Give the listing again word for word. Skip the pictures.

Data shown —
[Start of section]
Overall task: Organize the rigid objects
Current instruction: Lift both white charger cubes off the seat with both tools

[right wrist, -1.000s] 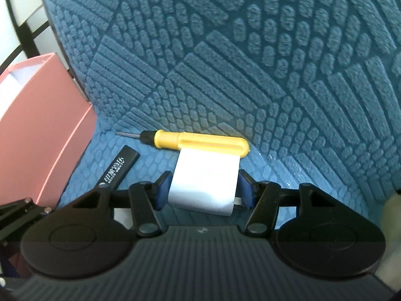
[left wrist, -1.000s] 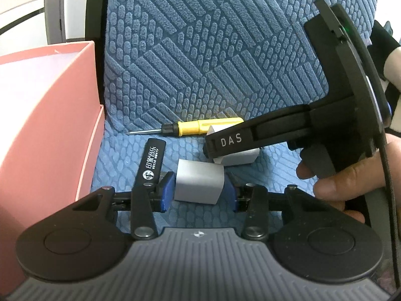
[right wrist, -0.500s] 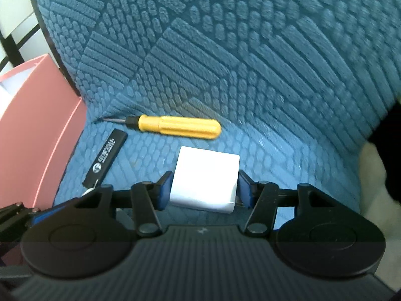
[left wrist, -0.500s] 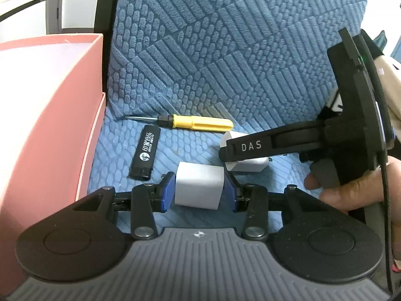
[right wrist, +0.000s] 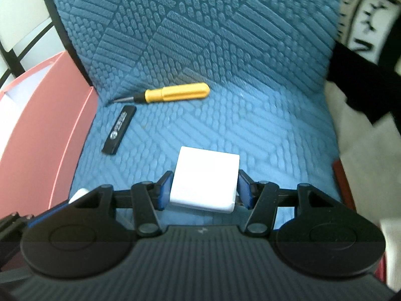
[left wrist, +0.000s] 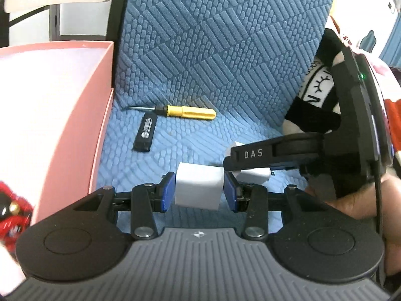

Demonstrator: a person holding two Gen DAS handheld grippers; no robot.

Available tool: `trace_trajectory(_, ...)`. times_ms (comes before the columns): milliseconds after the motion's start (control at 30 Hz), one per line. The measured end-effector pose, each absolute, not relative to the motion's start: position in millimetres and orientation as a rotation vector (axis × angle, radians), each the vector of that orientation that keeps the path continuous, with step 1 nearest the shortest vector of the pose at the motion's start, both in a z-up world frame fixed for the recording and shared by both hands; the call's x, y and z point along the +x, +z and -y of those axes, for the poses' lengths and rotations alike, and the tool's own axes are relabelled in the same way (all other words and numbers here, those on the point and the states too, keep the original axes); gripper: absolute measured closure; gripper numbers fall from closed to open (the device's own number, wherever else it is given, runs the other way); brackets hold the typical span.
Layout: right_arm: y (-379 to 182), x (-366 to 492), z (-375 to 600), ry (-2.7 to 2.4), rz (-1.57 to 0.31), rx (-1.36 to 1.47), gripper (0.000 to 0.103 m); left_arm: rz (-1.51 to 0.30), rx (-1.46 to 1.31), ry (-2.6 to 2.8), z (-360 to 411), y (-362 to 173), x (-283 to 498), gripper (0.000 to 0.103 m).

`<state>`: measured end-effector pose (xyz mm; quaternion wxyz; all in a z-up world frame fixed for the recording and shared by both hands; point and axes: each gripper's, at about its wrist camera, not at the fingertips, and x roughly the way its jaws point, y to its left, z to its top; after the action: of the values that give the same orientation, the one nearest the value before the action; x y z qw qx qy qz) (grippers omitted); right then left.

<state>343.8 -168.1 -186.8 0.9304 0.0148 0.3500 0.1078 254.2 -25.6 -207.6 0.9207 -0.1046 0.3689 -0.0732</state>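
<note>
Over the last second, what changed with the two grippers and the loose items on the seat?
Both grippers pulled back and up from the seat back, each carrying its white block: left gripper with the white cube, right gripper with the white adapter. Both stayed shut. The yellow screwdriver, black stick and pink box did not move.
</note>
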Motion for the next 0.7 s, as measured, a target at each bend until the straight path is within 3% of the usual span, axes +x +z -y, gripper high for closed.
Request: trace_trajectory(700,-195,231,165,0.084,-0.68,0.096,0.046,-0.791,-0.167,-0.193,30,-200,183,0.056)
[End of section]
Result of this exercise —
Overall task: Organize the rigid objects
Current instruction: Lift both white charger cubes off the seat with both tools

[right wrist, -1.000s] 
[left wrist, -1.000s] 
[right wrist, -0.500s] 
[left wrist, -0.500s] 
[right wrist, +0.000s] 
[left wrist, +0.000s] 

Demonstrator: a person holding two Gen DAS handheld grippers; no robot.

Available tool: `trace_trajectory(_, ...)`. times_ms (comes before the columns): milliseconds after the motion's start (control at 30 Hz), one per line. The measured end-effector pose, each absolute, not relative to the motion's start: position in millimetres and orientation as a rotation vector (axis × angle, radians), each the vector of that orientation that keeps the path continuous, with step 1 nearest the shortest vector of the pose at the motion's start, both in a z-up world frame fixed for the recording and shared by both hands; the call's x, y and z point along the +x, +z and -y of those axes, for the poses' lengths and rotations alike, and the tool's own axes are relabelled in the same way (all other words and numbers here, those on the point and the states too, keep the original axes); gripper: absolute measured closure; gripper numbers fall from closed to open (the device's own number, wherever else it is given, runs the other way); brackets hold the typical span.
Layout: right_arm: y (-379 to 182), x (-366 to 492), z (-375 to 600), ry (-2.7 to 2.4), rz (-1.57 to 0.31), rx (-1.36 to 1.47), gripper (0.000 to 0.103 m); left_arm: rz (-1.51 to 0.30), rx (-1.46 to 1.31), ry (-2.6 to 2.8), z (-360 to 411), y (-362 to 173), x (-283 to 498), gripper (0.000 to 0.103 m).

`<state>`: measured end-effector pose (xyz mm; quaternion wxyz; all in a z-up world frame fixed for the recording and shared by both hands; point and axes: each gripper's, at about its wrist camera, not at the fingertips, and x roughly the way its jaws point, y to its left, z to its top; after the action: of the values that give the same orientation, the one nearest the value before the action; x y z qw qx qy qz) (grippers omitted); right then left.

<state>343.8 -168.1 -186.8 0.9304 0.0148 0.3500 0.1078 254.2 -25.6 -207.6 0.9207 -0.1046 0.3689 -0.0732</state>
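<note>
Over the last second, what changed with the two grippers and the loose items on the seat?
Both grippers pulled back and up from the seat back, each carrying its white block: left gripper with the white cube, right gripper with the white adapter. Both stayed shut. The yellow screwdriver, black stick and pink box did not move.
</note>
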Motion for the next 0.7 s, as measured, a target at each bend until the straight path is within 3% of the usual span, axes +x +z -y, gripper high for closed.
Request: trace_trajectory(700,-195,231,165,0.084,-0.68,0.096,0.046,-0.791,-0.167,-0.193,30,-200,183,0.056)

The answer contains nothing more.